Stocks made a valiant effort to bounce back from a weak open, up as much as 0.3% at one point in the middle of the day. By the time the closing bell rang though, unrest in the Middle East was too much cause for concern. The S&P 500 finished the day down 0.24%, while that same unrest sent crude prices up 4.3% to $51.30 per barrel.
SanDisk Corporation (NASDAQ:SNDK), Winnebago Industries, Inc. (NYSE:WGO) and Novavax, Inc. (NASDAQ:NVAX), meanwhile, were the worst of the worst. Weak Q4 results and/or weak Q1 outlooks get the bulk of the blame for their demise on Thursday.
It wasn’t exactly “news” at this point, but the market is still displeased Novavax is raising money by issuing shares. Traders protested the decision by dumping NVAX en masse, with today’s 5% plunge bringing the week-to-date total loss to 20%.
The company is aiming to raise $165 million by issuing 24.1 million shares of NVAX at a price of $7.25 per share. The stock closed just a bit above that level today.
The money is to be used to complete the development and trials of some of the lead drug-development candidates, and Novavax expects the offer to close before the end of the month.
Winnebago Industries (WGO)
RV manufacturer Winnebago Industries fell short of expectations last quarter on the top and bottom line. The company earned 30 cents per share of WGO stock, versus estimates of 38 cents. Revenue-wise, sales of $234.5 million rolled in less than the estimated $241.6 million for Winnebago.
Overall revenue was up 2.4% on a year-over-year basis, but income of 35 cents per share of WGO was short of last year’s 35 cents.
The company explained that rising operating, legal, and maintenance costs were the culprit for thinning margins. The market wasn’t sympathetic though, sending WGO shares down 14%.
Traders may have taken the ball and run a bit too far with it. Then again, it’s not like SanDisk did anything to help its cause.
On Thursday, SNDK shares cratered to the tune of 18% after the flash memory manufacturer lowered its guidance for the current quarter.

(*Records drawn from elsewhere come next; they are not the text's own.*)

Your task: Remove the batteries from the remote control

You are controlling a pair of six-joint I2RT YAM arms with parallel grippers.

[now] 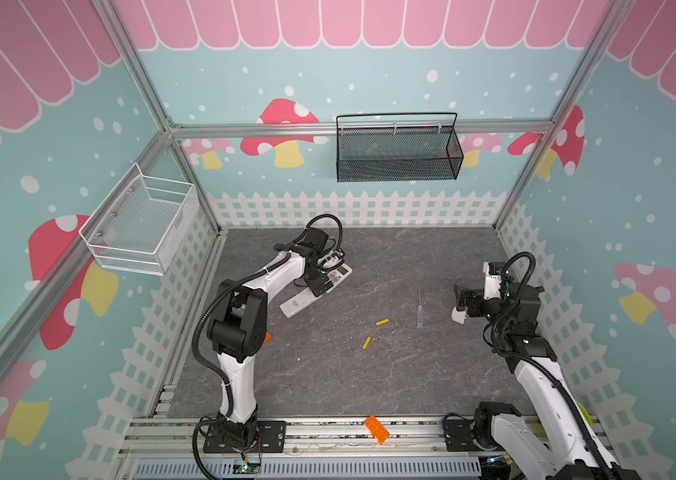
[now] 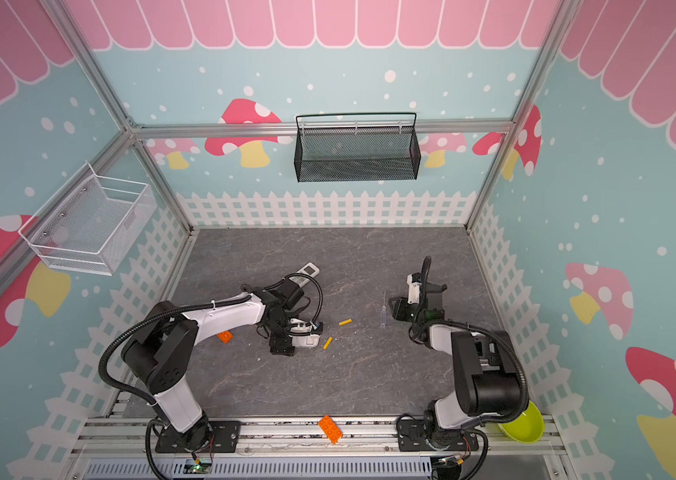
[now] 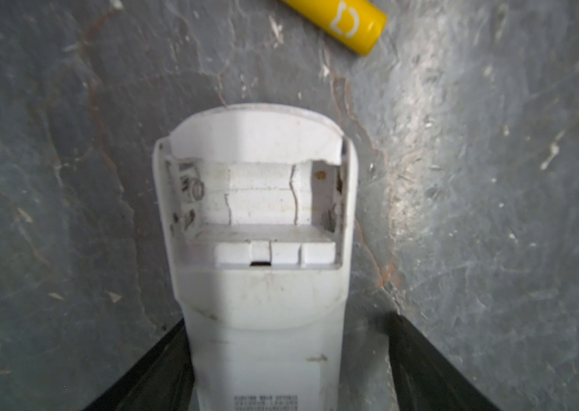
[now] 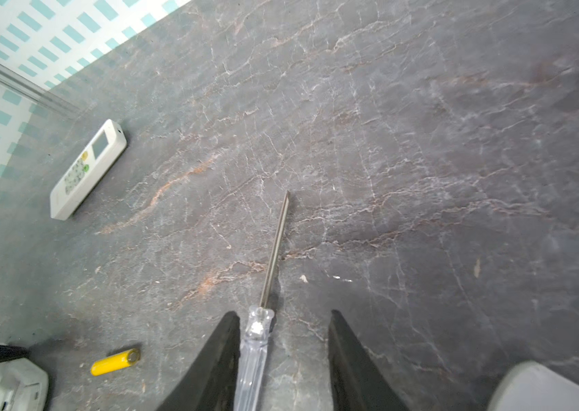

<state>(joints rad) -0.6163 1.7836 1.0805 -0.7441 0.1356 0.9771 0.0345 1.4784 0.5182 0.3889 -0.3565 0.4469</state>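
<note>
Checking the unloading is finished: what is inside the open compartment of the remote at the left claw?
No battery: the compartment shows bare white slots and end contacts. A yellow battery lies outside on the table. The remote hides its own underside.

Open remote (image 3: 256, 295) on table (image 2: 369, 374), left of centre. Near battery (image 2: 327, 343) just beside it at 3 o'clock; far battery (image 2: 345, 322) at 1 o'clock; screwdriver (image 2: 383, 309) beyond, 2 o'clock. Other remote (image 2: 309, 270) behind at 12. Brick (image 2: 330, 430) on front rail (image 2: 278, 428), 6 o'clock.
</note>
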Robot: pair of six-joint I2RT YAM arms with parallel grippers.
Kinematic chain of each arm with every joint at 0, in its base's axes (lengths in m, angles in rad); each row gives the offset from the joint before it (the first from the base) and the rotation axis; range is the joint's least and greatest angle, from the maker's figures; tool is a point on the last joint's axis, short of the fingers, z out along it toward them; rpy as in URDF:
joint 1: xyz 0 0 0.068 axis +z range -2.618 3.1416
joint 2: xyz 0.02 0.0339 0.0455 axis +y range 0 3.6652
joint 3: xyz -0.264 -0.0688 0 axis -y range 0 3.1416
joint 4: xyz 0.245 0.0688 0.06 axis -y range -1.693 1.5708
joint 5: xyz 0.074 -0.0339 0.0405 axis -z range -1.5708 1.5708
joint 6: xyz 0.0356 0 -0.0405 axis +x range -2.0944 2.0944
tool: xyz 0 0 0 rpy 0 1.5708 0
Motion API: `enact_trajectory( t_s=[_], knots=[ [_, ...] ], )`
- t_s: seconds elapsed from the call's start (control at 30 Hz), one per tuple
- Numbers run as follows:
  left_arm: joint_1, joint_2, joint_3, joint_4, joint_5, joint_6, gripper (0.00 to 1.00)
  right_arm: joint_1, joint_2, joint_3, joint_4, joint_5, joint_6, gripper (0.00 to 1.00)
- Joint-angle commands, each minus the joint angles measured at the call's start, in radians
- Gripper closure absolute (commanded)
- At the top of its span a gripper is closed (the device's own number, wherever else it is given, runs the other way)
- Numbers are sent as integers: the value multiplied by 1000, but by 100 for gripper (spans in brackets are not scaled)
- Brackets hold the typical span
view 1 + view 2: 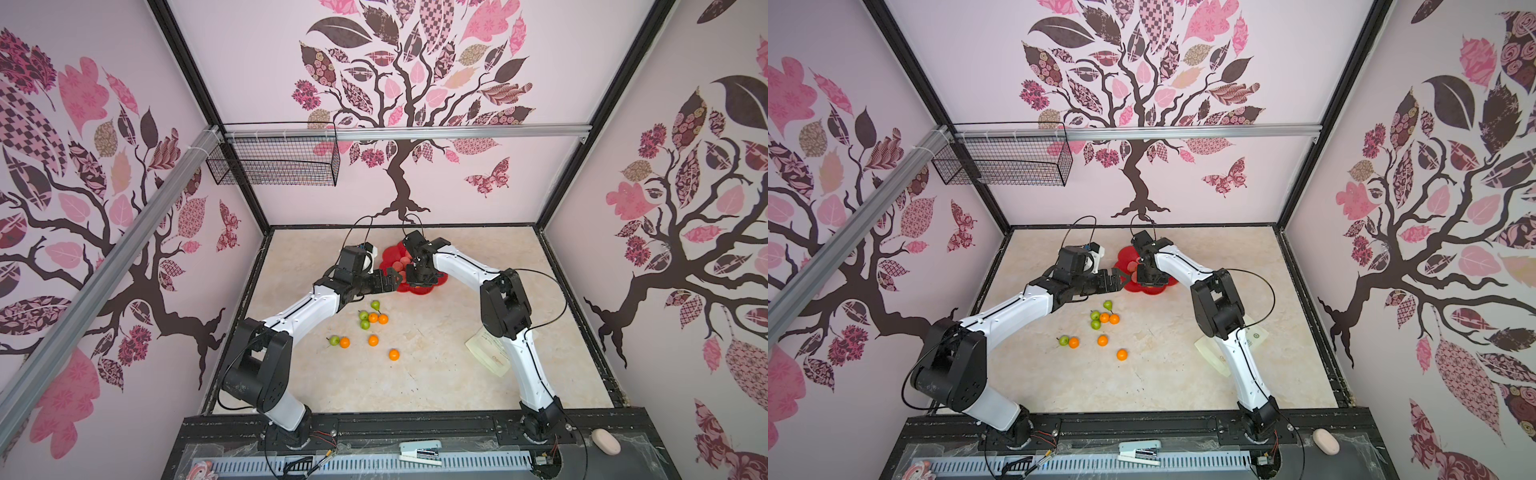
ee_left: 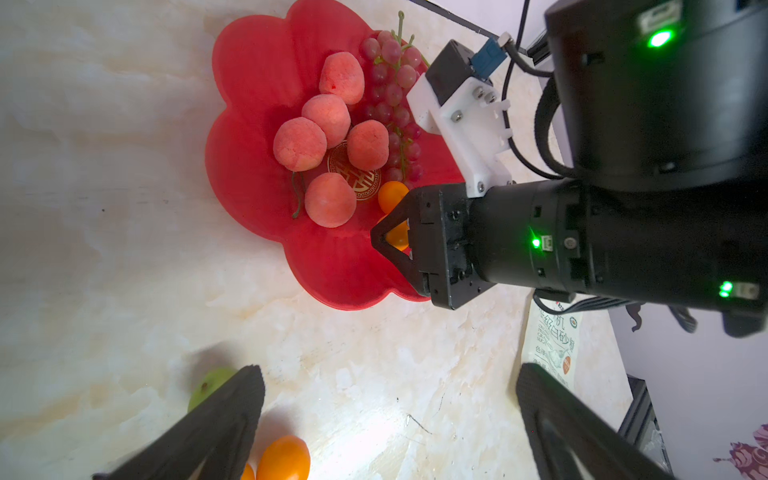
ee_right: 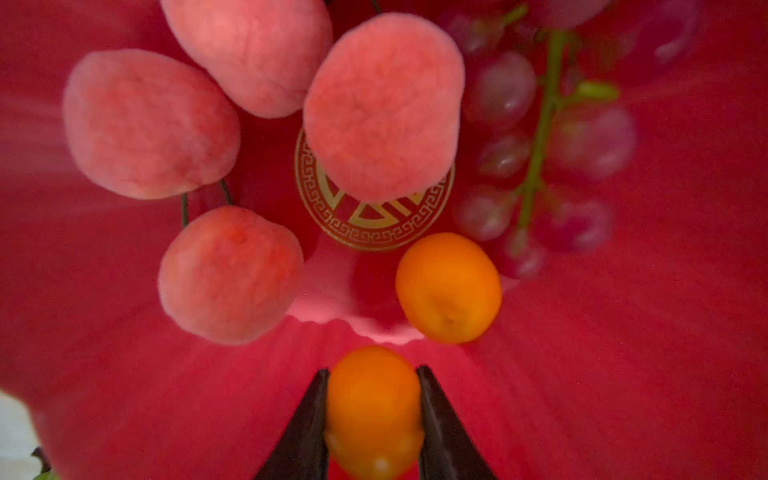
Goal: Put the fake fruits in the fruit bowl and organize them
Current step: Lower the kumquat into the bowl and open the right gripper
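- orange fruit [image 3: 372, 411] sits clenched in our right gripper [image 3: 372, 370], wrist tipped down over the red bowl [image 3: 623, 353].
- our left gripper [image 2: 388, 374] hovers spread wide, empty, beside the bowl.

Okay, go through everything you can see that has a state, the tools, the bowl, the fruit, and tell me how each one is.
Right tool: shut on an orange, over the fruit bowl.
Left tool: open, holding nothing.
Fruit bowl: holds five peaches, the grape bunch, one loose orange.
Other oranges: five, on the table.
Green fruits: four, on the table.
Pouch: lying flat.
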Motion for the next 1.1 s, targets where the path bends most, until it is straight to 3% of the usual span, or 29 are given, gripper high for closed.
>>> enact_trajectory(
  t_s=[0.0,0.3,0.67,0.87,1.07],
  knots=[
    [0,11,40,-23,29,11,1,-5,46,43,-34,-4,-9,67],
    [1,25,51,-41,31,2,1,-6,64,49,-35,-16,-12,61],
    [0,55,124,-179,73,43,2,-7,43,148,-108,-1,-25,53],
    [-3,-11,146,-296,-19,46,2,-7,-65,146,-116,7,-29,51],
    [-33,-166,82,-355,-89,32,1,-4,-250,-29,-39,-27,-6,52]
  ],
)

Now SanDisk believes it’s only going to drive about $1.3 billion worth of revenue in Q1, versus the previous estimate of something between $1.4 and $1.45 billion.

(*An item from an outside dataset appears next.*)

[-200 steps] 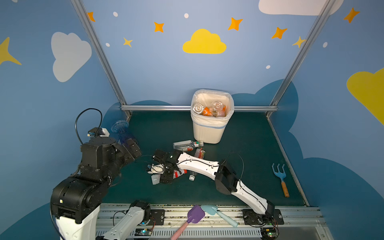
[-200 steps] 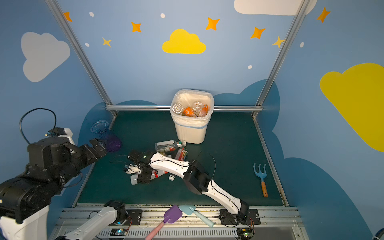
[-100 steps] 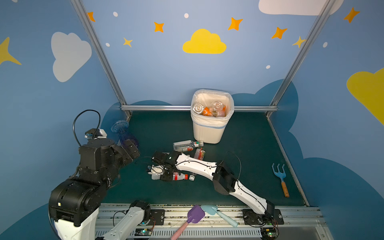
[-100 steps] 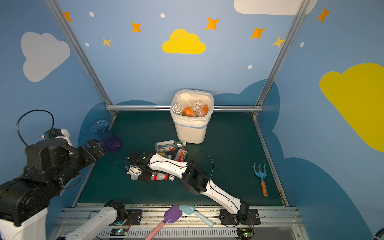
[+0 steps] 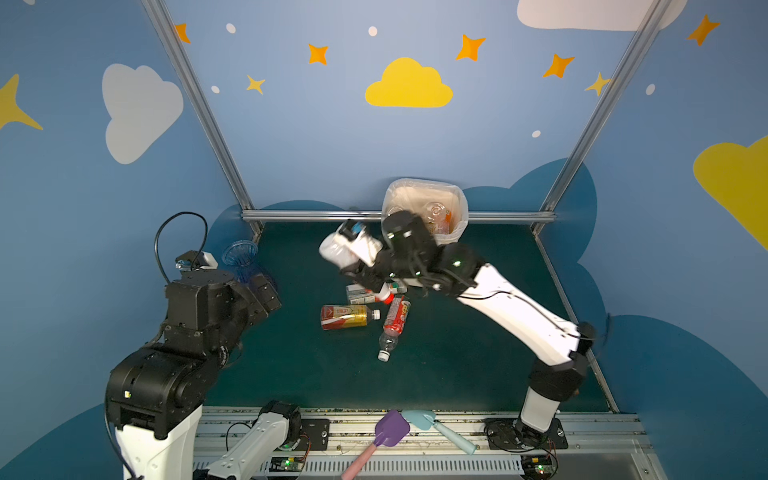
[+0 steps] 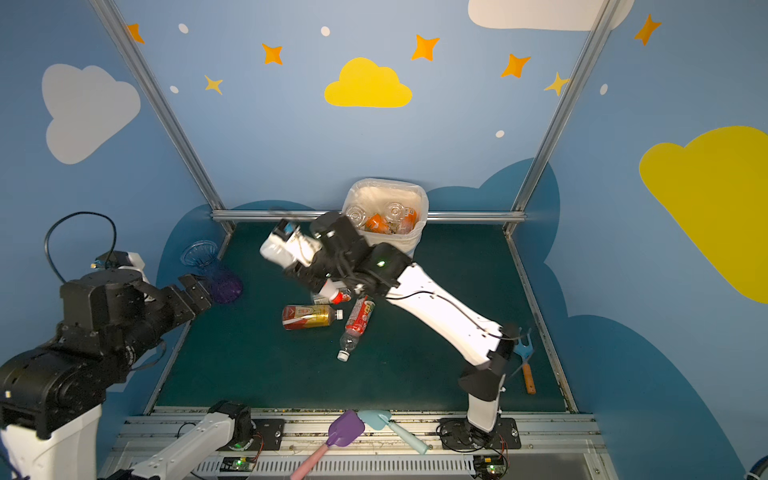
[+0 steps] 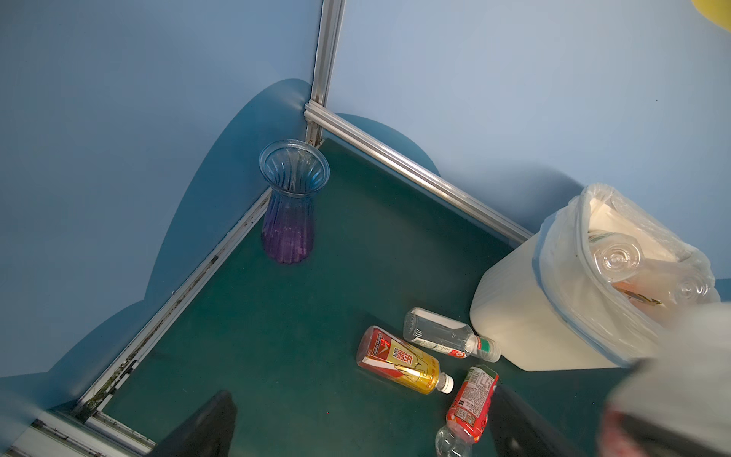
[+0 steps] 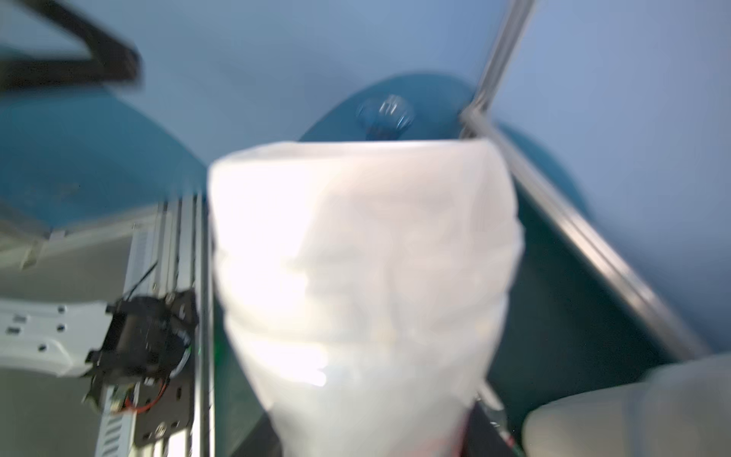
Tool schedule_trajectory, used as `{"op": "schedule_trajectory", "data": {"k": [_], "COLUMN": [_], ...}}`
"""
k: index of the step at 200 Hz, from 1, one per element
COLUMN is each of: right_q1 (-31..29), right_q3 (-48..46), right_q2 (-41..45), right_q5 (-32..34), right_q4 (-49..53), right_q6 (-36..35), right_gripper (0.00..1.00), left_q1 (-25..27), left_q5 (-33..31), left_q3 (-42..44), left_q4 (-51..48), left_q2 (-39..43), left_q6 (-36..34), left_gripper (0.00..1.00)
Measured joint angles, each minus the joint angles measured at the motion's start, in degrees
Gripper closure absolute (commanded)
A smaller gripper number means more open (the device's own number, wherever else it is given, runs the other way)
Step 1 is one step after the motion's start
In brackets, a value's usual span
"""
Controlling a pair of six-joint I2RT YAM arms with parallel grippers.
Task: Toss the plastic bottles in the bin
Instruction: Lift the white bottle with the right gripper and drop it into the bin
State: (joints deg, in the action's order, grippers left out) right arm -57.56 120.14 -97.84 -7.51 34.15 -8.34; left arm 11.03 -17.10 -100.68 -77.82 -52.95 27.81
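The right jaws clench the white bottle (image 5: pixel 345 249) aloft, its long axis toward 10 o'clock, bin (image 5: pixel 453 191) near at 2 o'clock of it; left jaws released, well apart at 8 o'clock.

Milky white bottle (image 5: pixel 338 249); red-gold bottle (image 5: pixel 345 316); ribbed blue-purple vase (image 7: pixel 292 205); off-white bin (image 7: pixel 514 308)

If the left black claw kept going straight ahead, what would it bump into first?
Most likely the red-and-gold-labelled plastic bottle lying on the green mat, which sits ahead between the fingers of the open left gripper. Depth is unclear, so the mat itself might come first.
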Motion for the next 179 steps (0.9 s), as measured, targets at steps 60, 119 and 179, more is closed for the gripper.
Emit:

Fanning the bearish flames were the downgrades of SNDK stock that immediately followed the alarming announcement. Bank of America lowered Sandisk shares to a “Neutral” rating. BTIG also cut its rating on SNDK from “Buy” to “Neutral,” and BTIG analyst Walter Piecyk went on to observe “the minimal amount of information provided by the company whenever it pre-announces as well as its inability to provide additional information for weeks until it actually reports the quarter leave investors in a vacuum with a lack of information.”
The market didn’t appear to disagree.
As of this writing, James Brumley did not hold a position in any of the aforementioned securities.